Voor de commissie is niet van belang op welk moment de camera uit de verpakking verwisseld is. Het gaat er slechts om of de camera in de doos aanwezig was toen deze doos door de consument ontvangen is.

Naar het oordeel van de commissie is, alle feiten en omstandigheden overwegende, aannemelijk dat de consument een verpakking heeft ontvangen zonder de camera, die de consument gekocht had.

Op grond van het voorgaande is de commissie van oordeel dat de klacht gegrond is.

De consument heeft ontbinding van de overeenkomst gevraagd. De commissie acht dat in dit geval een redelijke oplossing van het geschil.

Beslissing
De overeenkomst d.d. 6 januari 2020 wordt ontbonden verklaard. Dit betekent dat de ondernemer de koopprijs ad € 1.643,– aan de consument terugbetaalt.
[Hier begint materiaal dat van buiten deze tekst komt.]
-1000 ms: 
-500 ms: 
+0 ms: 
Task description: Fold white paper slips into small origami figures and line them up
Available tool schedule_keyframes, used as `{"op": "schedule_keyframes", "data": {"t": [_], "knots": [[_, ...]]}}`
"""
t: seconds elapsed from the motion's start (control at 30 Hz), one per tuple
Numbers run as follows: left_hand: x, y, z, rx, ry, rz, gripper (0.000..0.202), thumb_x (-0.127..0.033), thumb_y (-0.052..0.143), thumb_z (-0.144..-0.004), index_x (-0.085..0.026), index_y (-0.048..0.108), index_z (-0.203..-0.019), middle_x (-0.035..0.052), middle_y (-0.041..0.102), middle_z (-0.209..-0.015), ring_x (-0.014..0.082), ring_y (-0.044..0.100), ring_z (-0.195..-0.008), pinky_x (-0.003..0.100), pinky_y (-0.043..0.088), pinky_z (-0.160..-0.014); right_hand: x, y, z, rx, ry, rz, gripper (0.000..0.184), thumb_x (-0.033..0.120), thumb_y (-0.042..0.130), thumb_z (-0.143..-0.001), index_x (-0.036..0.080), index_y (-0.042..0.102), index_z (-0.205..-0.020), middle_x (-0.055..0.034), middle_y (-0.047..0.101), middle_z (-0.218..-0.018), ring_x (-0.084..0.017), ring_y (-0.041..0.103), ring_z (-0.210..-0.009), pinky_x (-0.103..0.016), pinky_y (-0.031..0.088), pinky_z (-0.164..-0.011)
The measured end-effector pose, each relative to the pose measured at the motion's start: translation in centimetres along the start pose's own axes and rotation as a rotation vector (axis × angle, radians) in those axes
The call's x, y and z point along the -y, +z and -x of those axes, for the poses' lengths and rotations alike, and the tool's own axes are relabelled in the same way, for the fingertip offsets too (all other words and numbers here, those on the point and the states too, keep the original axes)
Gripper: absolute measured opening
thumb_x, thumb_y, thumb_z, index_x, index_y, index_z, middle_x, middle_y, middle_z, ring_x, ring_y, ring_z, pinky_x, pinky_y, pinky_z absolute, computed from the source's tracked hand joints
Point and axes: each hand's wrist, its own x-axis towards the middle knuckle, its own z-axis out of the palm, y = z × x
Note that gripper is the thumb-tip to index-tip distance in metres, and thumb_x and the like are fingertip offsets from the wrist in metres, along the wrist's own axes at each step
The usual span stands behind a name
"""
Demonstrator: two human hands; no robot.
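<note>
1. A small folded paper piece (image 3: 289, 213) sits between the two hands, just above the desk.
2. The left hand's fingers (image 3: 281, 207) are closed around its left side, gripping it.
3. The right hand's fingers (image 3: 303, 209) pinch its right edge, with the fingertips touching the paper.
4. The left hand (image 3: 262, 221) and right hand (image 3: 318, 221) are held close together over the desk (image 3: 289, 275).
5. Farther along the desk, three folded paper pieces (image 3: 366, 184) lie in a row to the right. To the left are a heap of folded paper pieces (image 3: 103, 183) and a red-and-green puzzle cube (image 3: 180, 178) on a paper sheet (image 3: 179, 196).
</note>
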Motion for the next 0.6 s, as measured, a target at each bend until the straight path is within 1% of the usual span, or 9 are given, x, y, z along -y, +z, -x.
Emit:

Betaling dient plaats te vinden binnen een maand na de verzenddatum van dit bindend advies.

Indien betaling niet tijdig plaatsvindt, betaalt de ondernemer bovendien de wettelijke rente over dit bedrag vanaf de verzenddatum van het bindend advies.

Bovendien dient de ondernemer overeenkomstig het reglement van de commissie een bedrag van € 52,50 aan de consument te vergoeden ter zake van het klachtengeld.

Overeenkomstig het reglement van de commissie is de ondernemer aan de commissie behandelingskosten verschuldigd.

Aldus beslist door de Geschillencommissie Thuiswinkel, bestaande uit mr. F.H.C.M. van Schaijk, voorzitter, mr. S.L.R. van Nuijs en mr. P. Rijpstra, leden, op 3 september 2020.